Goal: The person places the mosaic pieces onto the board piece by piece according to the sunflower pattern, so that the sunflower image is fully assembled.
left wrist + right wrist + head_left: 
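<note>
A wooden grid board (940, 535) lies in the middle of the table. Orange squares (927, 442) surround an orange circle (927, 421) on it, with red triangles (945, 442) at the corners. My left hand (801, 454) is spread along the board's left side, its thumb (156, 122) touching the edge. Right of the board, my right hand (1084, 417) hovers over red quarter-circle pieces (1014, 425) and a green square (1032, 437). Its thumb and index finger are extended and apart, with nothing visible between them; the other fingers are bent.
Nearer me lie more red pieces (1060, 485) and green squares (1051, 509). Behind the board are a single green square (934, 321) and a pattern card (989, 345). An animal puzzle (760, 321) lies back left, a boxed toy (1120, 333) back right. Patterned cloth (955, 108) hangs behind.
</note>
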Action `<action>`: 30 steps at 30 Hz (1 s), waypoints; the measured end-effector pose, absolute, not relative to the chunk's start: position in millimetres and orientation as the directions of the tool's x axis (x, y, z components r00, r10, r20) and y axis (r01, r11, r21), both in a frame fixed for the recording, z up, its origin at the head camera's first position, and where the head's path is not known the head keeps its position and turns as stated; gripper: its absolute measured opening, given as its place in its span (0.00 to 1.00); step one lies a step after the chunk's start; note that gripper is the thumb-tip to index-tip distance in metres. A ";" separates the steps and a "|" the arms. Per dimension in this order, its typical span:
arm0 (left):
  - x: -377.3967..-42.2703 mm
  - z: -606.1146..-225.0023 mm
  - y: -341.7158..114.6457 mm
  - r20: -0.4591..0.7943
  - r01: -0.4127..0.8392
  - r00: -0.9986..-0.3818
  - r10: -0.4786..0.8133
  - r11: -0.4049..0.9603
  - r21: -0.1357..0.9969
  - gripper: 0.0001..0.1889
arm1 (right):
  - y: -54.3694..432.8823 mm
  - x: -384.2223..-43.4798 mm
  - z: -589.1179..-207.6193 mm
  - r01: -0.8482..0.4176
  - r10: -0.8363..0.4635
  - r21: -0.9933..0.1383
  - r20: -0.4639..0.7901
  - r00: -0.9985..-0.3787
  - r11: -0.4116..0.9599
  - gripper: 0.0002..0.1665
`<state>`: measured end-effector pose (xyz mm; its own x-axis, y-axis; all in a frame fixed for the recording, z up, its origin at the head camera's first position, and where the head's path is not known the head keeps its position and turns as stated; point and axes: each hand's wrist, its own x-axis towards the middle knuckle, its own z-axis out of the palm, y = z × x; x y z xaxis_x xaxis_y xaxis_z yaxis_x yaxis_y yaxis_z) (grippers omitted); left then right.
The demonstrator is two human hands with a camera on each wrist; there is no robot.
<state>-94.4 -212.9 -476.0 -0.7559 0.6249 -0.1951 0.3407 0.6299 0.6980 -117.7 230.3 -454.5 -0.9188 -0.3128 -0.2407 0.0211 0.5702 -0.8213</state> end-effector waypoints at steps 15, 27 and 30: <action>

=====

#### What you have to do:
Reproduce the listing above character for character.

#### Task solution:
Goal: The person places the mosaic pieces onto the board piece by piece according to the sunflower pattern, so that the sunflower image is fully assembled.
left wrist + right wrist + head_left: 
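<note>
A wooden grid board (940, 535) lies in the middle of the table. Orange squares (927, 442) surround an orange circle (927, 421) on it, with red triangles (945, 442) at the corners. My left hand (801, 454) is spread along the board's left side, its thumb (156, 122) touching the edge. Right of the board, my right hand (1084, 417) hovers over red quarter-circle pieces (1014, 425) and a green square (1032, 437). Its thumb and index finger are extended and apart, with nothing visible between them; the other fingers are bent.
Nearer me lie more red pieces (1060, 485) and green squares (1051, 509). Behind the board are a single green square (934, 321) and a pattern card (989, 345). An animal puzzle (760, 321) lies back left, a boxed toy (1120, 333) back right. Patterned cloth (955, 108) hangs behind.
</note>
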Action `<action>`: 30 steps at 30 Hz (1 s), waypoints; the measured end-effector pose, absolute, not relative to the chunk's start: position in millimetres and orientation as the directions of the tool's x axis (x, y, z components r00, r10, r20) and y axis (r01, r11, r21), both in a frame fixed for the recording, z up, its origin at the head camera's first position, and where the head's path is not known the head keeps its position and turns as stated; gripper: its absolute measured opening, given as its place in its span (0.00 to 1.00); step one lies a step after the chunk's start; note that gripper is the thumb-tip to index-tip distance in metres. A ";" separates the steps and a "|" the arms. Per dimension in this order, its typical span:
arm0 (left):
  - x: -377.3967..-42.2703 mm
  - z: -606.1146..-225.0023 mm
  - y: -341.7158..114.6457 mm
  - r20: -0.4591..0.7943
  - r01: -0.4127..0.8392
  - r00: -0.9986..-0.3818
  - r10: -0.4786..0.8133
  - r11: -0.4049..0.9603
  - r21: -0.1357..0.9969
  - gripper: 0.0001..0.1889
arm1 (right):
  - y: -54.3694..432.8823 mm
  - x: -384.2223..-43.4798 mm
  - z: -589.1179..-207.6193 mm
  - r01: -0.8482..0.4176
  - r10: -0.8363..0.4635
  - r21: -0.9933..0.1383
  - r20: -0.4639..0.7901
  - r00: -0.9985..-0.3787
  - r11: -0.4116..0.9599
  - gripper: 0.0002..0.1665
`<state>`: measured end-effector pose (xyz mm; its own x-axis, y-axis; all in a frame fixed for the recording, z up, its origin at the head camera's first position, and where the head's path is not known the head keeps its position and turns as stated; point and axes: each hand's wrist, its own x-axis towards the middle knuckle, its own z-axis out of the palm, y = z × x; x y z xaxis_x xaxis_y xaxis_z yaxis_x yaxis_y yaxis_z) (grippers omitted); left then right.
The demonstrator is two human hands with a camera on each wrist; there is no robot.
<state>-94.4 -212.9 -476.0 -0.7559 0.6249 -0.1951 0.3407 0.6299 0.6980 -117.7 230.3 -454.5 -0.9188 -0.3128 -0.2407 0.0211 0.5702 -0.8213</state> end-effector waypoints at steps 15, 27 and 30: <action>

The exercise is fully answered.